Edited by Adrian R. Bell, Chris Brooks and Marcel Prokopczuk
Chapter 17: Predicting financial distress of companies: revisiting the Z-Score and ZETA® models
This chapter discusses two of the venerable models for assessing the distress of industrial corporations. These are the so-called Z-Score model (1968) and the ZETA® (1977) credit risk model. Both models are still being used by practitioners throughout the world. The latter is a proprietary model for subscribers to ZETA Services, Inc. (Hoboken, NJ, USA). The purposes of this summary are twofold. Firstly, those unique characteristics of business failures are examined in order to specify and quantify the variables which are effective indicators and predictors of corporate distress. By doing so, I hope to highlight the analytic as well as the practical value inherent in the use of financial ratios. Specifically, a set of financial and economic ratios will be analyzed in a corporate distress prediction context using a multiple discriminant statistical methodology.
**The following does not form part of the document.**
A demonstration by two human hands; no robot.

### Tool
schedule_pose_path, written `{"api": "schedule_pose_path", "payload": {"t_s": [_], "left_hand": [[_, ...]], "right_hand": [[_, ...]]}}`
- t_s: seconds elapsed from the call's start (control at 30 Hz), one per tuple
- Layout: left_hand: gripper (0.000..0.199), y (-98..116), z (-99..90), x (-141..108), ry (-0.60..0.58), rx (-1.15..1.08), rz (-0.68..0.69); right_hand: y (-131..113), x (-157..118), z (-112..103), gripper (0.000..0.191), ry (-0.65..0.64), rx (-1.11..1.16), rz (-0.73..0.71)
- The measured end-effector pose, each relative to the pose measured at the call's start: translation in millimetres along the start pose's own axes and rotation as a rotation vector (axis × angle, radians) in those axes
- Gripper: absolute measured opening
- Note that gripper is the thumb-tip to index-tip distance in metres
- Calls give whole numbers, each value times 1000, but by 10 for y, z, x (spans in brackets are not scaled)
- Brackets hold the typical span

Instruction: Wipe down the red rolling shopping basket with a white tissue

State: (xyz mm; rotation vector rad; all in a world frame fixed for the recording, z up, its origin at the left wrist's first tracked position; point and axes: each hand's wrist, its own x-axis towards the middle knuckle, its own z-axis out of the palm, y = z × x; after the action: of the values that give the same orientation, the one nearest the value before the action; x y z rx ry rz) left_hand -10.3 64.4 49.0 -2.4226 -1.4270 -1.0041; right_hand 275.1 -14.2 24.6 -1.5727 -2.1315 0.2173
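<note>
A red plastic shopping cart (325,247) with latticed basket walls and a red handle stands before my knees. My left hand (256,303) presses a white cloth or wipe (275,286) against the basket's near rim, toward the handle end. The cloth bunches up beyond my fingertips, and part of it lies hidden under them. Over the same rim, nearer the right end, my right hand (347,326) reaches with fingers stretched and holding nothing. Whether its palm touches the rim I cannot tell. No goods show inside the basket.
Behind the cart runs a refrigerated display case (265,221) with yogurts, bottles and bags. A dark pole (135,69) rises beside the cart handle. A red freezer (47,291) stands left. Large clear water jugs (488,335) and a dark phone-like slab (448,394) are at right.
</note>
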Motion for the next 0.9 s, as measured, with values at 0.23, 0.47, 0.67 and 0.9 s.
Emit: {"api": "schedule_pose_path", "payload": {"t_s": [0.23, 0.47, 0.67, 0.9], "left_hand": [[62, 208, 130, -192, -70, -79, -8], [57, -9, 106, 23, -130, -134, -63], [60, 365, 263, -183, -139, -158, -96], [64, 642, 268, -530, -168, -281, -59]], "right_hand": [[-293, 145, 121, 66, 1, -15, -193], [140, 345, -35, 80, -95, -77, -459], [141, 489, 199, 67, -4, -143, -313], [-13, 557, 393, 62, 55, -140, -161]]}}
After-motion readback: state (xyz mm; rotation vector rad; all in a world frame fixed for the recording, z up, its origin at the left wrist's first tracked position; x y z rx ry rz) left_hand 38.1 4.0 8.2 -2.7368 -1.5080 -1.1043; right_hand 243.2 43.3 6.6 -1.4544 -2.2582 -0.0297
Through this exercise, I will explore not only the quantifiable characteristics of potential bankrupts but also the utility of a much-maligned technique of financial analysis: ratio analysis. Although the models that I will discuss were developed in the late 1960s and mid-1970s, I will extend the tests and findings to include applications to firms not traded publicly, to non-manufacturing entities, and also refer to a new bond-rating equivalent model for emerging markets corporate bonds. The latter utilizes a version of the Z-Score model called Z”. This chapter also updates the predictive tests on defaults and bankruptcies through to 1999.